As frontier models advanced through 2025 and 2026, reported scores rose and the gap relative to Python narrowed, but cross-language variation persisted as a discriminating signal between top models. Public comparisons in this period highlighted, for example, that some leading models led on most but not all of the languages tested, underscoring that no model had fully closed the per-language gap [5]. Because reported figures depend heavily on the agent scaffold, cost or step budget, and model version, scores should always be attributed to a specific configuration rather than treated as a single canonical number for a model.
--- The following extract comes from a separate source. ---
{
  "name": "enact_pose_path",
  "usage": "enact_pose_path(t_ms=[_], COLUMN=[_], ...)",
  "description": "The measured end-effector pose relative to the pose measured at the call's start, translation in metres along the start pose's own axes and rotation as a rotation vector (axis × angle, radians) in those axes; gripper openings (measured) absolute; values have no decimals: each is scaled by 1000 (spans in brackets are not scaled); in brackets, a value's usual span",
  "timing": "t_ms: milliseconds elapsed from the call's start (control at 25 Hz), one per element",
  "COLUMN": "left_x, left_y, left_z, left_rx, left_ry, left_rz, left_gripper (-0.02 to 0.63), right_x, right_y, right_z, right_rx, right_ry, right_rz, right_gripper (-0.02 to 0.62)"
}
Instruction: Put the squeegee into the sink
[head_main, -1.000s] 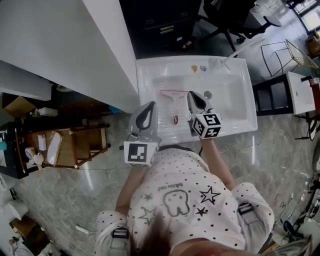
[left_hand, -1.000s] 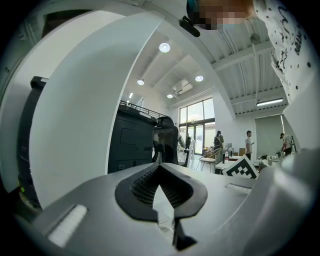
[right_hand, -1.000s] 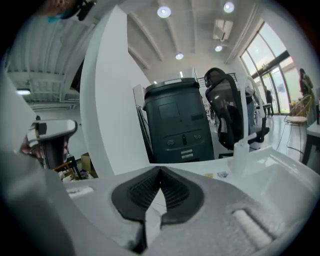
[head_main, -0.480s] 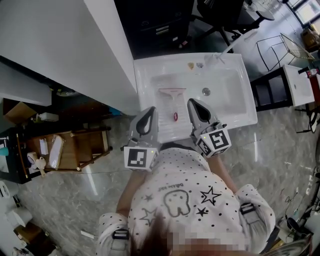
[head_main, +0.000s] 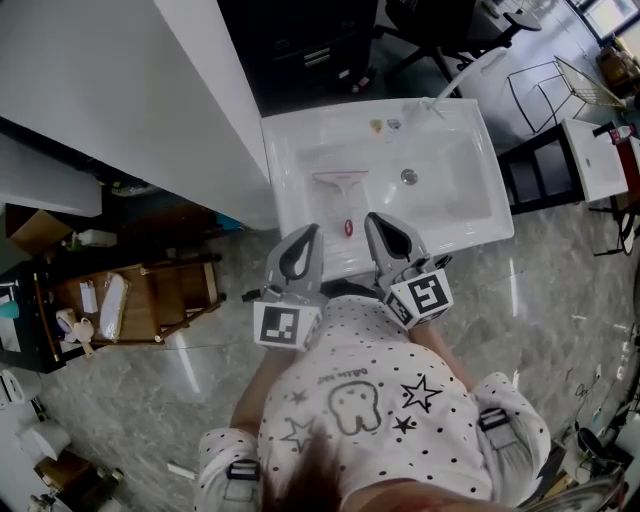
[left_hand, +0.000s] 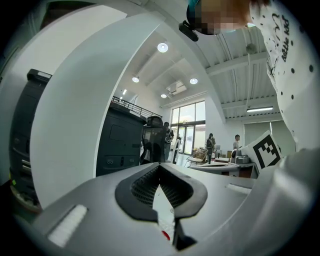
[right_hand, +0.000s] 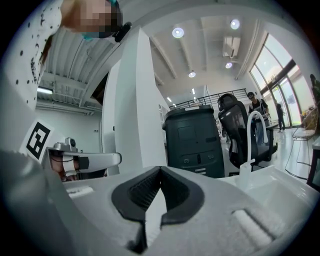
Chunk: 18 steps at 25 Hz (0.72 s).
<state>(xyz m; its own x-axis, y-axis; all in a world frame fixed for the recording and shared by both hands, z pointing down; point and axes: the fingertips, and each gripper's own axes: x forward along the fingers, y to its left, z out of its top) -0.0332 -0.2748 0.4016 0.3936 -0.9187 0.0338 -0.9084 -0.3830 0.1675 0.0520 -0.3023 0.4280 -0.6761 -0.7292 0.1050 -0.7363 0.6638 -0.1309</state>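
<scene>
The squeegee (head_main: 345, 198) lies flat in the left part of the sink (head_main: 450, 205), blade far and handle toward you, so the drop looks done. Your left gripper (head_main: 308, 235) and right gripper (head_main: 376, 222) hover over the near rim, fingers pressed together on nothing. Draw them back level without clipping that rim.

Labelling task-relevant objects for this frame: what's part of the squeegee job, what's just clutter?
Job: squeegee, lying in the sink; left gripper and right gripper, both shut and empty.
Clutter: wooden cart, wire rack, cardboard box.
</scene>
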Motion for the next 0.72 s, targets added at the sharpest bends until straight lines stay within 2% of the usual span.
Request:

SWE-bench Multilingual is one of several extensions of the original SWE-bench, each targeting a different axis of software-engineering capability:
A separate and frequently confused project is Multi-SWE-bench, released by ByteDance's Seed (Doubao) team on April 14, 2025. Multi-SWE-bench is an independent multilingual issue-resolution benchmark, not an official part of the SWE-bench project. It contains 1,632 instances across seven languages (Java, TypeScript, JavaScript, Go, Rust, C, and C++), adds an explicit Easy, Medium, Hard difficulty grading, and ships alongside Multi-SWE-RL, a larger pool of reproducible environments for reinforcement-learning training [6]. The two efforts share a motivation, namely that issue resolution outside Python is underexplored, but they differ in origin, size, language set, and design. SWE-bench Multilingual is the smaller, 300-task official dataset built by the SWE-bench team for fast, high-quality cross-language evaluation, while Multi-SWE-bench is ByteDance's larger, independently constructed corpus. Care should be taken not to compare scores across the two as if they measured the same thing.